Isto foi apenas o começo, depois começaram a aparecer uns senhores que sabiam de tudo e se chamavam economistas ou gestores - antes eram apenas seis e respeitados - e outra gente que expeditamente apareceu diplomada ao fim de cinco anos depois de ter feito a quarta classe, e começou a criar-se uma oligarquia dentro das empresas bem pior do que a que já tinha tentado aparecer mas que o ou alguns patrões tinham mantido debaixo de olho... só que agora o patrão estava em Lisboa e ninguém o conhecia.
Havia até uns pândegos que diziam que éramos patrões de nós mesmos!
Nesta evolução constante, verifico que agora já nem subsídio de Natal tenho, o de férias está em vias de extinção, do mesmo modo que foi extinto o Imposto Complementar de antanho, não sei o que é feito duma coisa que se chamava semana inglesa mas parece que vai voltar a servir, a semana de 35 horas caminha para as 40 e a de 40 para as 45, tudo em nome da liberdade e democracia.

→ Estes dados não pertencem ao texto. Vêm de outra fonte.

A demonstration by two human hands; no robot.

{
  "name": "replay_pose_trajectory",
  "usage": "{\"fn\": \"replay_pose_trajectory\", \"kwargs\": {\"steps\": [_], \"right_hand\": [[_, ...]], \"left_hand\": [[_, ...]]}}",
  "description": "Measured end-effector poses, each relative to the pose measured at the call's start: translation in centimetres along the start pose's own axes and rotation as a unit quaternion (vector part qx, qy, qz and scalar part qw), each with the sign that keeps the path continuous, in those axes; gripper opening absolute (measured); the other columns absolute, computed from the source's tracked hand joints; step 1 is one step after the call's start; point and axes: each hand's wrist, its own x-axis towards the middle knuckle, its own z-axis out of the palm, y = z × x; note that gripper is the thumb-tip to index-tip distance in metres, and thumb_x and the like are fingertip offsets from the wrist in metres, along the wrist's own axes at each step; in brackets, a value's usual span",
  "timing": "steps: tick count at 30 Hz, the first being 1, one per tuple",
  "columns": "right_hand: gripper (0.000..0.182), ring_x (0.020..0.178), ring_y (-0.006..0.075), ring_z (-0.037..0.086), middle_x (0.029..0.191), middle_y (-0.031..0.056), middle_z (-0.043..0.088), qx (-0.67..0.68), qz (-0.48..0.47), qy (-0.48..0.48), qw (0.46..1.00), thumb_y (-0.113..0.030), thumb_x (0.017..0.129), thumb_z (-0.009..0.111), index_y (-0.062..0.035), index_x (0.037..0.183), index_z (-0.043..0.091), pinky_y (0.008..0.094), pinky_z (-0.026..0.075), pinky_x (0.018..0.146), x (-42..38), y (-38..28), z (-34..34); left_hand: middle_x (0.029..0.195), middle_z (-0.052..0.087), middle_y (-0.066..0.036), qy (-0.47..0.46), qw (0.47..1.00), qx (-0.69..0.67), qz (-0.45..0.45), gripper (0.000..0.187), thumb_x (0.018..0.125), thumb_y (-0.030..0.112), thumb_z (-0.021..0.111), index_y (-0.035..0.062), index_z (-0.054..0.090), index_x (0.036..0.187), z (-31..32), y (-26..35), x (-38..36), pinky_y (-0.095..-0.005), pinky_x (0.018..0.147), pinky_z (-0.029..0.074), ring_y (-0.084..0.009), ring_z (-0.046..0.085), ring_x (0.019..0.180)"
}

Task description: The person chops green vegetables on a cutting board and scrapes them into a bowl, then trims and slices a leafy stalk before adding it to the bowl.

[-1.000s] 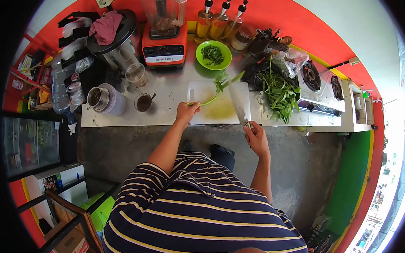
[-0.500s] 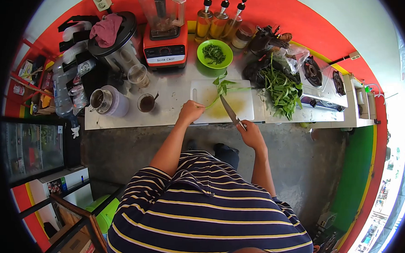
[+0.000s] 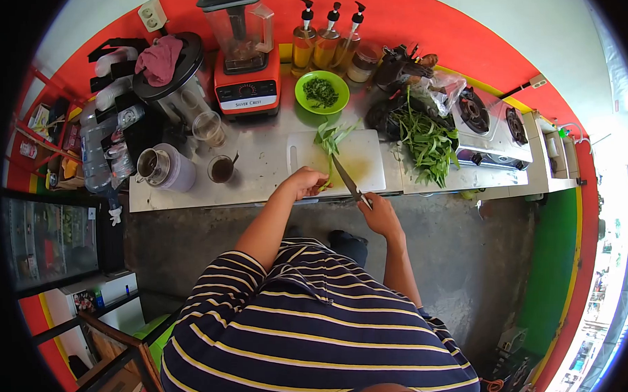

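Observation:
My left hand (image 3: 306,183) is closed on the stem of a leafy green sprig (image 3: 329,140), at the front left of the white cutting board (image 3: 373,142). The sprig's leaves point toward the back of the board. In my right hand (image 3: 382,215), at the counter's front edge, is the handle of a knife (image 3: 349,181); its blade slants up and left, with the tip by the sprig. Greenish-yellow stains mark the board. Behind it stands a lime-green bowl (image 3: 344,101) with cut leaves inside. A pile of leafy greens (image 3: 426,142) lies to the right, partly over the counter edge.
A red blender (image 3: 246,89), pump bottles (image 3: 326,45) and a jar (image 3: 362,64) line the back wall. A gas stove (image 3: 493,136) is at the right. To the left are a glass of dark liquid (image 3: 222,169), a plastic cup (image 3: 208,128) and a metal-topped jug (image 3: 168,168).
The sprig has turned more upright, its leaves now bunched toward the back. My left hand has shifted nearer the knife, whose tip has moved slightly left. The view has shifted a little.

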Motion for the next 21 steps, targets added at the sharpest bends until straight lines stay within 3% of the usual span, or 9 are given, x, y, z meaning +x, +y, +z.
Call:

Em Abril de 74 disseram-nos que a culpa tinha sido do Salazar, do Marcelo, do Américo, do Tenreiro, dos Melos, do Champalimaud, dos Espírito Santo, da brigada do reumático, etc., etc.
Agora que uns já morreram e os restantes ou andam por aí e dão empregos ou deixaram fundações que trabalham para o bem comum; que dos homens do 25 de 74 uns já morreram e os que andam por aí ninguém lhes passa cartão, podem por favor indicar-me quem são os culpados deste regredir que sinto e que não entendo?
Será que a liberdade é assim tão cara? Ou será que estamos fadados para ser conduzidos pela rédea, pois quando nos tiram o cabresto a maior parte só faz asneiras.